You aren't factoring in how many people win as a %. Only like .01% of people compete at the top level of sports, if 1% of people are Trans it's going to take a while to actually hit someone that is both talented enough to be relevant and trans.
It really depends on the sport imo. Trans women may retain some more muscle and some parts of the skeleton are largely unaffected, but muscle elasticity, hip rotation, flexibility, and endurance all end up being more dependent on hormones than birth sex in the long term. How much these things matter varies a lot from sport to sport, and the current system is not sufficient to balance these traits even among people of the same sex.
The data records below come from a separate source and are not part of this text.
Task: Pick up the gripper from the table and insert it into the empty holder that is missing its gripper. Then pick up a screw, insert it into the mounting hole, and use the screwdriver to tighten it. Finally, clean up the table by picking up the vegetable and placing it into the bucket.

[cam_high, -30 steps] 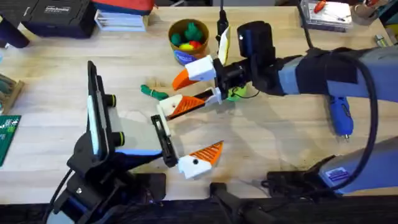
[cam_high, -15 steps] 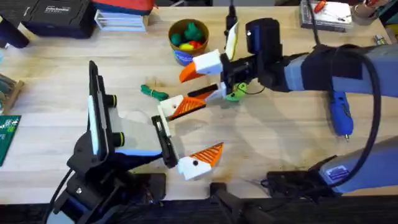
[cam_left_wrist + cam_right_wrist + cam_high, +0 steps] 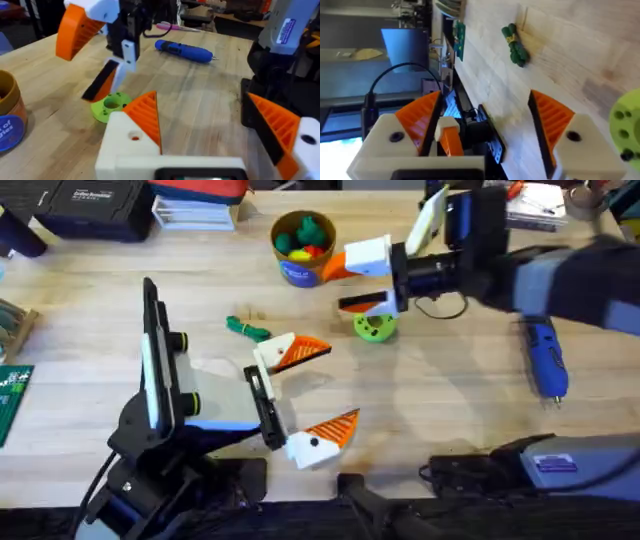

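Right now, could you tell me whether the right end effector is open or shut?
Open: the right end effector has its orange fingertips spread apart above the table, holding nothing between them.

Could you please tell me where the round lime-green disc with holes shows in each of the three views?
Overhead: green disc on the table, below the right gripper.
Left wrist: disc left of centre, under that gripper.
Right wrist: disc at the right edge.
Shared landmark: the right gripper's orange fingers.

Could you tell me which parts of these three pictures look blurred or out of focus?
Overhead: the right arm is smeared, the table sharp. Left wrist: the near white block is soft, the screwdriver clearer. Right wrist: the vegetable and wood grain look soft.
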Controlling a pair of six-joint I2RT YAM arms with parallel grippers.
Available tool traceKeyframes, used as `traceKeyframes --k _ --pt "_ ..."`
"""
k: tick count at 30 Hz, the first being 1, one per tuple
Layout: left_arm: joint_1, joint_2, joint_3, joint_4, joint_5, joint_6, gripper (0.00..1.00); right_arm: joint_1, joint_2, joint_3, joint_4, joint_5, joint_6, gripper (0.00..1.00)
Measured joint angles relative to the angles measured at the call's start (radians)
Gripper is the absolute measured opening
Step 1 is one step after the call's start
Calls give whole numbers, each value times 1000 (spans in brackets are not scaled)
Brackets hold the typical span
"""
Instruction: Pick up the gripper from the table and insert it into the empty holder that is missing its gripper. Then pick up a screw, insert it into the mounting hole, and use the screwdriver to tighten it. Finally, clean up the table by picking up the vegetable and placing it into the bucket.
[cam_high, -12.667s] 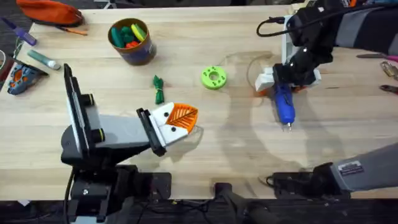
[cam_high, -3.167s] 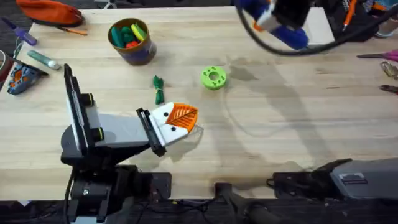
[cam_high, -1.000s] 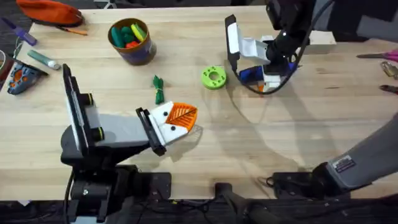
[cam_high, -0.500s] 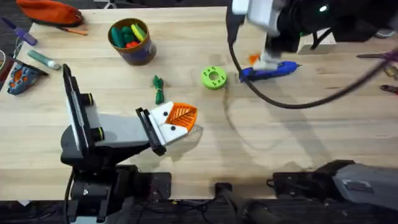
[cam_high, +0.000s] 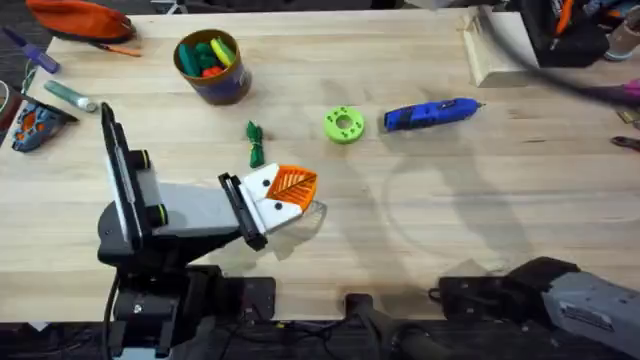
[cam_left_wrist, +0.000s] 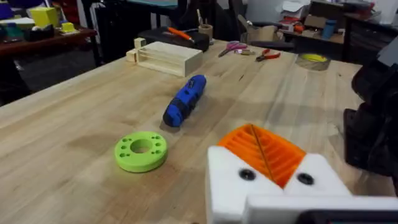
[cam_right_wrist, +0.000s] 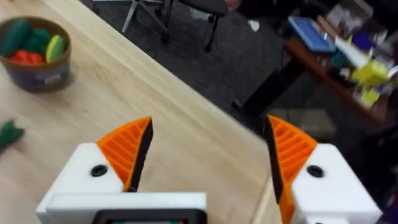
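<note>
Screwdriver lies loose on the desk; vegetable not yet in the bucket; right gripper jaws apart, empty; left gripper jaws together.

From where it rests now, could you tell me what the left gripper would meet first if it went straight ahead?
Probably the lime green disc, slightly off to one side of the left gripper; the screwdriver lies farther along. Depth is unclear.
</note>
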Motion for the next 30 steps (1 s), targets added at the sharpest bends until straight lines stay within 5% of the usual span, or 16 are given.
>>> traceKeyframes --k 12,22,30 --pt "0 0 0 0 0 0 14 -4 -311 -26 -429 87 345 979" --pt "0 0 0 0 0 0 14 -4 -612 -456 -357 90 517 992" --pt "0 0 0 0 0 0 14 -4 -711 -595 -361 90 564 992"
Multiple leagues based on broad body types sounds reasonable, but I have no idea how complicated the rules would have to be to make it completely fair, given we already accept a great deal of unfairness currently.
I'd look to wrestling as an example - it manages to have several leagues of weight classes that participate... but yea, it'd be a pretty big change.
As a trans woman who works out but doesn't really do sports because people make them suck, I have to say that I don't think that study is correct based of my experiences. Trans women often have lower testosterone than cis women after being on hrt for a while (2 years max typically, but it can be sooner). When I started hrt, literally only about 2 weeks later I noticed massive muscle atrophy and I literally couldn't even help my father move heavy furniture that I doubt I would have had a problem with before. After that I decided to start lifting and it's been a few months since then I am still not as strong as I used to be.
Petite women compete against tall women all the time though
That's why I think weight/strength classes are the way to go - we arbitrarily divide sports in half by gender and it makes most body types uncompetitive.